» Work task
What is needed is every line of the material that contains "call".

» Given material
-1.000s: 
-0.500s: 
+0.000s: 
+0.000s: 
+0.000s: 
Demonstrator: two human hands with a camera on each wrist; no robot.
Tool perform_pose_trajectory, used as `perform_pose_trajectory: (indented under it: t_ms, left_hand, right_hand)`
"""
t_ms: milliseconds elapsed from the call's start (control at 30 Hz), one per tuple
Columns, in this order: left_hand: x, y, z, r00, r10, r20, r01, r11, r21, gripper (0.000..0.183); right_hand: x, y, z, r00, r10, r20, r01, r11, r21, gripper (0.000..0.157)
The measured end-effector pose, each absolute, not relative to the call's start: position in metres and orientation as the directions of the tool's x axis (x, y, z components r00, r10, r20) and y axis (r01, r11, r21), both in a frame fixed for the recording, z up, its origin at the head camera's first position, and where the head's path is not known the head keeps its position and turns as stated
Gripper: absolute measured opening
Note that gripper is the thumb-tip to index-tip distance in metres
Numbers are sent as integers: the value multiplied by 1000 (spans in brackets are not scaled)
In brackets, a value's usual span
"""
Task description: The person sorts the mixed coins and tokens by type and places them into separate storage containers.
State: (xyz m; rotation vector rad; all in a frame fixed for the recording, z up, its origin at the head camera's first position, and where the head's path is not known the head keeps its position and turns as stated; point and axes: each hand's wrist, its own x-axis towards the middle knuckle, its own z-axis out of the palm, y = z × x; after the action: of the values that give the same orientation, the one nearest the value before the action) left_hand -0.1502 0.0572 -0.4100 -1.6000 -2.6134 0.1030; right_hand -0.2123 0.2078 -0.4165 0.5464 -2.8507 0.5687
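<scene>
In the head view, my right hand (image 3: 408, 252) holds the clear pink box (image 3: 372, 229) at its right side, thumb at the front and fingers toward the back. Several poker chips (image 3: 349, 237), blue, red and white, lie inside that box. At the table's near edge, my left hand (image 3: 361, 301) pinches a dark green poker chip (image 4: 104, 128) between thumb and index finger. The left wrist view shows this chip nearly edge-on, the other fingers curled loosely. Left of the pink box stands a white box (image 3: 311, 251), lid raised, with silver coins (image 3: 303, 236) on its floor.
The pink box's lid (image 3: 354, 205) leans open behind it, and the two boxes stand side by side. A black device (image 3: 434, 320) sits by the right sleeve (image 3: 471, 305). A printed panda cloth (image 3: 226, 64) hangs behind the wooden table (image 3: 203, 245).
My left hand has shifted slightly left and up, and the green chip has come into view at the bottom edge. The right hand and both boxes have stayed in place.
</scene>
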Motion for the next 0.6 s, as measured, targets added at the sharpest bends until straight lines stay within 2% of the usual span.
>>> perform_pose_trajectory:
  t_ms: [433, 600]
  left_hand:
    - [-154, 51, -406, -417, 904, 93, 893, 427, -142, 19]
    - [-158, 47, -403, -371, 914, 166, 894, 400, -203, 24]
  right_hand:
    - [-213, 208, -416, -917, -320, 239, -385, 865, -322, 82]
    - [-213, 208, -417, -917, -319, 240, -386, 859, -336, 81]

» Solution for this problem
t_ms: milliseconds elapsed from the call's start (control at 30 Hz), one per tuple
The measured end-effector pose, each absolute, not relative to the call's start: position in metres and orientation as the directions of the tool's x axis (x, y, z components r00, r10, r20) and y axis (r01, r11, r21), both in a frame fixed for the recording, z up, its origin at the head camera's first position, and where the head's path is not known the head keeps its position and turns as stated

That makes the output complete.